– Белыми мальчиками и белыми девочками, – огрызнулся Роланд.

Энджи швырнула на землю пакет с покупками.

– Роланд, – сказала она, – все это мы уже слышали. Белый... Да о белых мы знаем побольше тебя. У белых – власть, а у черных ее нет. Но мы знаем, что это за власть, и лично нам она не нравится. И вот наконец-то перед нами явился черный. Не исключено, что ты знаешь, как изменить мир к лучшему. Если есть какие соображения, то давай поговорим. Но разговаривать, боюсь, будет не о чем. Мало того, что ты, Роланд, торгуешь наркотой, ты еще и убийца. Так что брось корчить из себя борца за права черных американцев.

Он улыбнулся Энджи. Не скажу, что это была самая сердечная улыбка из всех, что я видел, – тепла в Роланде было не больше, чем на Северном полюсе, – но и холодной назвать ее тоже было нельзя.

– Кто знает, кто знает... – сказал он и здоровой рукой почесал гипс.

– Вы вот что... в газетах напечатали фотографию, где меня не совсем видно... ну, вы сами понимаете... Так, может, вы считаете, что я перед вами в долгу? – Он посмотрел на нас. – Так вот, ни хрена я вам не должен. И никому я ничего не должен, потому что ни у кого ничего не просил. Никогда. – Он потер рукой заплывший глаз. – Но и убивать вас теперь особого смысла нет, так что живите спокойно.

Пришлось вспомнить, что передо мной стоит подросток шестнадцати лет, можно сказать, ребенок.

– Роланд, – сказал я, – один вопрос.

Он нахмурился и как-то вдруг поскучнел:

– Давай.

– Человек ты обиженный и озлобленный. Но когда ты узнал о гибели отца, может, тебе стало хоть чуток полегче?

Он пнул подвернувшийся под ногу шлакоблок и пожал плечами:

– Не-а. Вот если бы я сам спустил курок, тогда, может быть, что-нибудь во мне и изменилось бы.

Я покачал головой".

– Нет.
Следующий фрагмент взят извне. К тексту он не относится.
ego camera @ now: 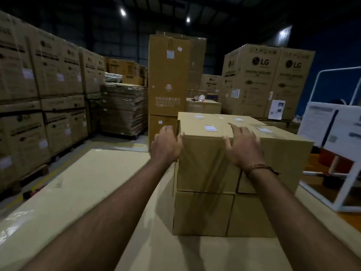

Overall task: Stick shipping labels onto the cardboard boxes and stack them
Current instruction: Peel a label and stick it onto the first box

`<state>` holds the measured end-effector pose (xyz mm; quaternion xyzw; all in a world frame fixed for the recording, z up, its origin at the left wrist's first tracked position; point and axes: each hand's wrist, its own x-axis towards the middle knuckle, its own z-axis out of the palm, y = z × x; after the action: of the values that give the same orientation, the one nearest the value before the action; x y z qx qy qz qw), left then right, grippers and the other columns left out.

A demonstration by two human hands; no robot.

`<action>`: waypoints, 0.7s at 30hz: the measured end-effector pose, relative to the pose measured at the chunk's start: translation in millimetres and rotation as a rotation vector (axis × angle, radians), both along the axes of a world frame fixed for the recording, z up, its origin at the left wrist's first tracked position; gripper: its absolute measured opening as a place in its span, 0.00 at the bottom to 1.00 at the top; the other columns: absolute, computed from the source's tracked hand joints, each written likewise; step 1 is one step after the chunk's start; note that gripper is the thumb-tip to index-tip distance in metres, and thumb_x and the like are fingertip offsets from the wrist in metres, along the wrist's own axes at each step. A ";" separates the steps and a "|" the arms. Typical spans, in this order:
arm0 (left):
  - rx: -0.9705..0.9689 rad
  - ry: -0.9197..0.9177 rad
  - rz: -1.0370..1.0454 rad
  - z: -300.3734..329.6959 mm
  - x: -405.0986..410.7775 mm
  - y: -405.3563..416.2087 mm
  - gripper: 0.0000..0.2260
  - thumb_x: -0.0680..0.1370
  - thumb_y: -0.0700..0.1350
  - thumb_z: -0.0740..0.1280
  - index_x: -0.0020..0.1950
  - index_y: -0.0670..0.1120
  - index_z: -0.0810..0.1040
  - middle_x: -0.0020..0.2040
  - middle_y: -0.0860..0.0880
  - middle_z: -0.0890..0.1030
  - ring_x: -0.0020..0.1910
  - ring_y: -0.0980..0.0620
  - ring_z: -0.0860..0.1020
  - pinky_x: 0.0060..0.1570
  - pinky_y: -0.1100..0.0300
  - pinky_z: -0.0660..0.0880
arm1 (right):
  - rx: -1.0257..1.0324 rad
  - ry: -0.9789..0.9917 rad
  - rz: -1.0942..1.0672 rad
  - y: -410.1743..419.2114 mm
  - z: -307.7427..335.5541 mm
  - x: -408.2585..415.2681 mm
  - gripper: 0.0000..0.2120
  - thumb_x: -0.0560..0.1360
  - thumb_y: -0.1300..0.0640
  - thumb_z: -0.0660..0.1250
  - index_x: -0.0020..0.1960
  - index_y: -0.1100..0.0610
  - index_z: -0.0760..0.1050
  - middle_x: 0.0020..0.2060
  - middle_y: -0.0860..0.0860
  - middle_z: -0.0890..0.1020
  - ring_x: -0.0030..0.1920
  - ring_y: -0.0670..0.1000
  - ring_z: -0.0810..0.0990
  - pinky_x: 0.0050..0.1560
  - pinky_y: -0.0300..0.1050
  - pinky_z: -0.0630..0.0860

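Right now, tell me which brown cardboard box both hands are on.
The near-left brown cardboard box on top: left hand and right hand flank it; the rest go untouched.

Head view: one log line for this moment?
left hand: on top front box left edge | right hand: flat over top edge | box label: stuck | stack: two layers
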<state>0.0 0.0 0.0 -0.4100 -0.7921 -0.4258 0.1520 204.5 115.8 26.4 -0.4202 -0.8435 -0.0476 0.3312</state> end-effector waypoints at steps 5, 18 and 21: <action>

Так не бывает.

Он поддал ногой обломок кирпича:

– Нет, это уж точно. – Он посмотрел на поле, поросшее сорняками, на ветхие строения, стоящие на его краю, на валявшиеся тут и там бетонные блоки с торчавшей арматурой, которая походила на флагштоки – вот только флагов было не видно.

Его империя.

– А теперь ступайте домой, – сказал он. – И забудем, что мы когда-то встречались.

– Договорились, – сказал я, но у меня было сильное чувство, что Роланда я буду помнить всю свою жизнь, даже после того, как прочту извещение о его смерти.

Он кивнул куда-то в сторону и пошел своей дорогой. Он поднялся на поросшую травой груду битого кирпича, щебенки и прочего строительного мусора, остановился и, не оборачиваясь, сказал:

– А вот мать у меня была что надо. Порядочная была женщина.

Я взял Энджи за руку.

– Была, – сказал я. – Но оказалась никому не нужной.

Он передернул плечами – то ли вздрогнул, то ли еще почему.

– Насчет этого я другого мнения, – сказал Роланд и зашагал дальше. Он шел через пустырь, и фигура его становилась все меньше и меньше и наконец почти совсем исчезла из виду, затерявшись где-то в трущобах. Одинокий принц, шествующий к престолу и не понимающий, почему это не вызывает у него того восторга, на который можно было бы рассчитывать.

Он окончательно исчез, скрывшись в темном дверном проеме, подобно прохладному летнему бризу, дующему с океана, летящему прямо на север мимо трущоб, мимо нас, треплющему своими холодными пальцами наши волосы, заставляющему раскрыть пошире глаза и без задержки мчащемуся дальше, в центр города. Я почувствовал в своей руке теплую ладонь Энджи и не выпускал ее, пока мы вслед за бризом шли через пустырь в наш квартал.